77,654 shares of Class A common stock presently held by the Simon-Neben Family Trust, a
revocable trust of which Mr. Simon is a trustee.
1,890,000 shares of Class A common stock and 6,717,893 shares of Class B common stock presently
held by Mollusk Holdings. Mr. Simon is the President of Lawrence Investments, which is one of the
two managing members of Mollusk Holdings. These shares are also reported as beneficially owned
by Mr. Ellison, as described in footnote 4 to this table. Mr. Simon disclaims beneficial ownership of
these securities except to the extent of his pecuniary interest therein.

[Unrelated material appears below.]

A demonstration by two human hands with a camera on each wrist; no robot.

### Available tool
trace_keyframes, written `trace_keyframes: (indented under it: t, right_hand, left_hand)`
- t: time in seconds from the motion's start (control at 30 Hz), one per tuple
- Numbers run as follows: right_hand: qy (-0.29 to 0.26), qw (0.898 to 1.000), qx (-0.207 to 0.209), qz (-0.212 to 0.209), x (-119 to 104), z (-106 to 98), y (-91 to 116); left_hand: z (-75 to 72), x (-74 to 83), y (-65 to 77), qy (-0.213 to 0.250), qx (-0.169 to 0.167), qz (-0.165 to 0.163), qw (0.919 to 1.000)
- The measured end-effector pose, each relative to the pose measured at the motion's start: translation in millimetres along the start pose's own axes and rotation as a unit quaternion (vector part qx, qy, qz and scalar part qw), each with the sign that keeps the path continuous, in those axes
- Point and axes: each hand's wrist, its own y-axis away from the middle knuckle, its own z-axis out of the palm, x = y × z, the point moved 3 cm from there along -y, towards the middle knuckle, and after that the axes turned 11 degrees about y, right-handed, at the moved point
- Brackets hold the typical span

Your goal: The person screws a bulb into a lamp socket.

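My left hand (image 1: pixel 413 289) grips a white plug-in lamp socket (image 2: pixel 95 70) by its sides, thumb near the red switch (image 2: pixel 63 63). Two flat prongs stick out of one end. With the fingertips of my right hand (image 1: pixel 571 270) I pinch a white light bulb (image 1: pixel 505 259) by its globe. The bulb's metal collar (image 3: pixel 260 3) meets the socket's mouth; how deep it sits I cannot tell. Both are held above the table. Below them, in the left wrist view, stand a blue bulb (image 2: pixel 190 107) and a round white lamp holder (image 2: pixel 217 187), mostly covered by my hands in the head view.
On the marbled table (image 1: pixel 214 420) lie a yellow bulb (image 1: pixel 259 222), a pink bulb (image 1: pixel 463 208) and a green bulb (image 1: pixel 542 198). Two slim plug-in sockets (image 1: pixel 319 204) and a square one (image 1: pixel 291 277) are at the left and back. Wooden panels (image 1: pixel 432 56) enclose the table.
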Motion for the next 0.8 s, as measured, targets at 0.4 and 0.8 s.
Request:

The address for Mr. Simon is 101 Ygnacio Valley Road, Suite 320, Walnut Creek, California 94596.
(25) Includes 98,231 shares of Class A common stock issuable to Mr. Wang upon the exercise of options that
are exercisable within 60 days after March 31, 2012 and 20,000 shares of Class A common stock issuable
under restricted stock unit awards that are scheduled to be vested within 60 days after March 31, 2012,
provided that pursuant to the terms of the grant, the shares will not be released by LeapFrog until three
months following the expiration or termination of Mr. Wang’s term on LeapFrog’s board of directors.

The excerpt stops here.